The Seattle Times on Monday's front page wanted to know if Rainier Beach High School is headed, finally, for a renaissance – or at least a rediscovery by southeast Seattle families. The school is rapidly pushing WASL scores up for its primarily African American students. And, as Emily Hefter reported, African-American students at Rainier Beach are making WASL progress faster than African Americans enrolled in any of the district's other high schools. This is truly good news. RBHS is closing the achievement gap.
But that may turn out to be a real conundrum for Seattle Public Schools and the School Board as administrators and elected officials set out to make changes in the district's outdated assignment plan.
Rainier Beach is small – only 361 students – and that might be a big reason for the success. Hefter describes Principal Robert Gary Jr.'s deep involvement with many of the kids, and the small school's growing sense of itself, of community, kids talking about the importance of academic achievement.
It may be that right now RB's small size is working for it.
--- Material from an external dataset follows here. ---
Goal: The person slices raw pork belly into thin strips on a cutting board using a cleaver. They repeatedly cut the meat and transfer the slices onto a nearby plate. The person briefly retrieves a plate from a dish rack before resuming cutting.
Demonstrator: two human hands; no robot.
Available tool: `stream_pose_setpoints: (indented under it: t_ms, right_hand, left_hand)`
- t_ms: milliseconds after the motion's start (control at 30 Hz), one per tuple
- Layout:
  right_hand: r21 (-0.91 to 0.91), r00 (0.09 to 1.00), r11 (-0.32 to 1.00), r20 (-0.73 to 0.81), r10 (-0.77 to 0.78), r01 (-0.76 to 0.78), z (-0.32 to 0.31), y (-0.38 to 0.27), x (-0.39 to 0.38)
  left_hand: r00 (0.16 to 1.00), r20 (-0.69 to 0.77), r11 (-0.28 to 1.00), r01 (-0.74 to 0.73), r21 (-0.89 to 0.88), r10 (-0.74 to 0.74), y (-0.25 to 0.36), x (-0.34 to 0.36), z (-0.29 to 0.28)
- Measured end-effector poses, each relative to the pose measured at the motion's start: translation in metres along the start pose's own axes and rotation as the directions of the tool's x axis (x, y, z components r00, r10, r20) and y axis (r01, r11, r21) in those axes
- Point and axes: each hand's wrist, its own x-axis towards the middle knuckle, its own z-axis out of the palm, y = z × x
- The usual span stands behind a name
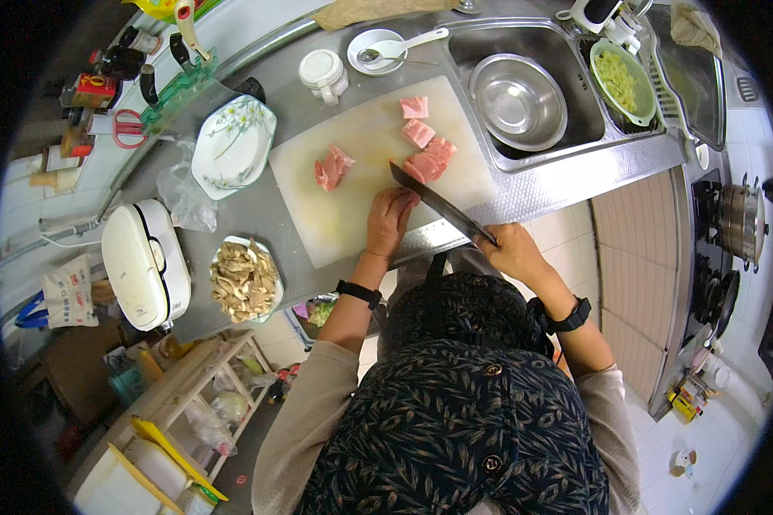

There's not much in the way of electives, but the intimacy of the school – no one is lost in the crowd – could be just what's bringing out the best in the students. That's long been the case made by small-school advocates.
And there's the problem. The Seattle School District several years ago lost any real interest in small schools. Administrators are now driven by economies of scale. Small high schools cost marginally more per student; large high schools tend to draw more on centrally funded programs, according to a study a few years ago by the Center on Reinventing Public Education at the University of Washington. Cost-wise, it can be a toss-up, depending on how you structure the small school: core academic curriculum, limited electives, few sports – and likely you'll get the kind of results we now see at Rainier Beach.
Thus, one choice the district has is to keep Rainer Beach the way it is, a small school. Promote the academics, keep the signature sports, add drama, and limit enrollment to about 400. Spend a little more per kid but also give more individual attention to each one.
At the other end of the spectrum is this option: Dramatically increase enrollment to return Rainier Beach to its historic role as one of the city's large, comprehensive high schools. Money follows enrollment, so there would be funding for electives, all sports, drama, band, the whole deal. But under the district's enrollment plan, which allows families a broad choice of high schools, Rainier Beach, as Hefter reported, has been shrinking for years. It's been a weak school. That's why Gary's accomplish over the past couple years is so notable, though probably not enough to draw more students.
But a big enrollment jump for RB is only possible if the School Board, when it revamps the enrollment plan later this year, adopts a fundamentally neighborhood-based enrollment plan. Under that kind of plan, most of the 1,600 students whose closest high school is Rainier Beach would be assigned there. (Only 250 of those kids attend now.) Viola! Instant comprehensive high school, with all its virtues – supposedly a broad curriculum – and all its vices – a place where kids who need attention can easily get lost, or hide out.
I'm betting the School Board and district administrators take neither of these options. They'll shy away from the small-school alternative because of per-pupil cost and public pressure for a comprehensive high school. But they'll also shy away from neighborhood-based assignment at the high school level. That means they'll leave school choice mostly intact and build up academics at Rainier Beach (more AP courses and electives) with money from the "southeast initiative," a part of the assignment plan changes designed to balance school quality in the area with other parts of town, and strengthen the drama program to attract enrollment. This is good, but limited. It will be great for Robert Gary Jr. and the kids – maybe 400-odd – who even then will be the only ones to choose Rainier Beach.
But the board and administrators, not seeing the attractiveness of the small-school option, will consider Rainier Beach a failure as long as enrollment stays low, and that's too bad.